Ephemeral LLM agents coordinated through tickets, not conversations.
Ethops (ephemeral ops) implements an autonomous DevOps team whose members happen to be LLM agents, organized through standard ITIL processes on the Proxmox Astronomy Lab research cluster. Two teams, IT Ops and Research/Dev, share an iTop ITSM instance as their work surface, handling both autonomous cluster operations and service requests from the Astronomy Team. A persistent orchestrator dispatches work; the Astronomy Team serves as Change Advisory Board.
Most multi-agent AI systems coordinate agents through conversation graphs, routing prompts between specialized nodes. This is effective for text generation workflows but doesn't produce the artifacts infrastructure operations require: audit trails, SLA metrics, change records, compliance evidence.
Ethops organizes agents the way a professional IT team is organized. The vocabulary is standard ITIL: incidents, problems, changes, service requests. Each agent maps to a real IT role (NOC Analyst, Incident Responder, Change Implementer, Compliance Auditor) with a job description, least-privilege access, and a tamper-evident action log. Agents spin up for a task, work a ticket, and terminate. No persistent daemons. No agent-to-agent communication. Everything flows through the ticket system.
The result is an autonomous operations system that produces the same artifacts a human team would: ticket histories with SLA tracking, change records with mechanical and semantic validation, daily health reports, compliance evidence, and structured documentation submitted as pull requests for human review, with every action recorded in a tamper-evident log. All of it running on a single GPU and open-source tooling.
The ticket system is the universal work surface. Agents use it. The human operator uses it. There is no separate "agent interface" and "human interface." When the NOC Analyst detects a disk trending toward capacity, it files an incident ticket. When the researcher needs a DESI spectroscopic analysis run, they file a service request. Both enter the same queue, get the same SLA tracking, produce the same audit trail.

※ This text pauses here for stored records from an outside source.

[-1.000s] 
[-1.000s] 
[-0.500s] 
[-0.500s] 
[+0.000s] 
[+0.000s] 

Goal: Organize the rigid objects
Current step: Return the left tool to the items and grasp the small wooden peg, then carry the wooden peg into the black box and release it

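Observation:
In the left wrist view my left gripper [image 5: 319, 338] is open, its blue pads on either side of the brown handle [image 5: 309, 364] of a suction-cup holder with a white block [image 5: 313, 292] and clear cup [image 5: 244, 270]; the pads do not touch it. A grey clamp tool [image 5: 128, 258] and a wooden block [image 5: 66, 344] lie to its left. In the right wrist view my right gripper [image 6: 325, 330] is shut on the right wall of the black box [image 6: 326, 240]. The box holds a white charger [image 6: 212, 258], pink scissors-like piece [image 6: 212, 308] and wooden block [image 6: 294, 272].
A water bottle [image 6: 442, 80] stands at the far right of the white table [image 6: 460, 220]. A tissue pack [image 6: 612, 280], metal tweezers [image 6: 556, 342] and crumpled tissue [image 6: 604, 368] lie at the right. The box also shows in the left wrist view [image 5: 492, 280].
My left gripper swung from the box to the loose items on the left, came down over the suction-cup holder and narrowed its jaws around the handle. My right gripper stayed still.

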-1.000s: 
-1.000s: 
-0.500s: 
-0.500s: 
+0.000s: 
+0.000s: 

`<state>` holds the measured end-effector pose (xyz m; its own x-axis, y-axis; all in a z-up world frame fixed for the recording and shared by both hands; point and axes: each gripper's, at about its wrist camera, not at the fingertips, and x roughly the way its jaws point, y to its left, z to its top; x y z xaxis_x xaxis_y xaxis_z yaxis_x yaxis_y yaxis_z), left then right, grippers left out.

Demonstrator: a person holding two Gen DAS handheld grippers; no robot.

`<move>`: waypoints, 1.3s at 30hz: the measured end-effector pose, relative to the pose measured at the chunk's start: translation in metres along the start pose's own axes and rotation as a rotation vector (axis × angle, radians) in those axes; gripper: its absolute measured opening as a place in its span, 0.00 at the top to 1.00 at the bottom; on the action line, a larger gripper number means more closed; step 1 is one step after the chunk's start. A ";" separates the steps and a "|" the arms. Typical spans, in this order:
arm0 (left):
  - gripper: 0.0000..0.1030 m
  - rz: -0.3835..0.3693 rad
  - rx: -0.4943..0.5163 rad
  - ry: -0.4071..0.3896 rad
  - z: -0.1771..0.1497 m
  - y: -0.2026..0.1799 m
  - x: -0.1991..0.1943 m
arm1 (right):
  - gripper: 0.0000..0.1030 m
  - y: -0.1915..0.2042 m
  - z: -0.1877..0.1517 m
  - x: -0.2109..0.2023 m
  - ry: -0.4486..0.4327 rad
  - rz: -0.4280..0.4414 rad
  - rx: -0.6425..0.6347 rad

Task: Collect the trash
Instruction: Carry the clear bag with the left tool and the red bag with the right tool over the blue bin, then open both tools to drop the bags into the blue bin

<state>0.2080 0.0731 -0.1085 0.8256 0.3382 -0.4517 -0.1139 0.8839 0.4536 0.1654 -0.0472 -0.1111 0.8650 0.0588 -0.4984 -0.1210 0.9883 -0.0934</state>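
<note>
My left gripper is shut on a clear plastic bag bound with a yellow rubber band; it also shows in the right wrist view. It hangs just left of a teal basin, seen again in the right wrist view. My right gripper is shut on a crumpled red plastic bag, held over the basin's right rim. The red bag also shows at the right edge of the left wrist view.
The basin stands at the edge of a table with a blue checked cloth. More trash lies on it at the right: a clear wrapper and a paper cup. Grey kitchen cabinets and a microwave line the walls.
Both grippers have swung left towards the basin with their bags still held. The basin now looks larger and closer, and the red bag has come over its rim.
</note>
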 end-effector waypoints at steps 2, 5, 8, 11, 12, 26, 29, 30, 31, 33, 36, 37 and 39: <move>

This is the part most multi-agent frameworks miss. They position the human as an overseer monitoring autonomous processes. In ethops, the human is a first-class customer of the agent team. Need research done on a new dataset? File a ticket. The Research Analyst agent picks it up, proposes a research plan, and works through it with you before executing. The deliverable comes back as a ticket update with a structured report.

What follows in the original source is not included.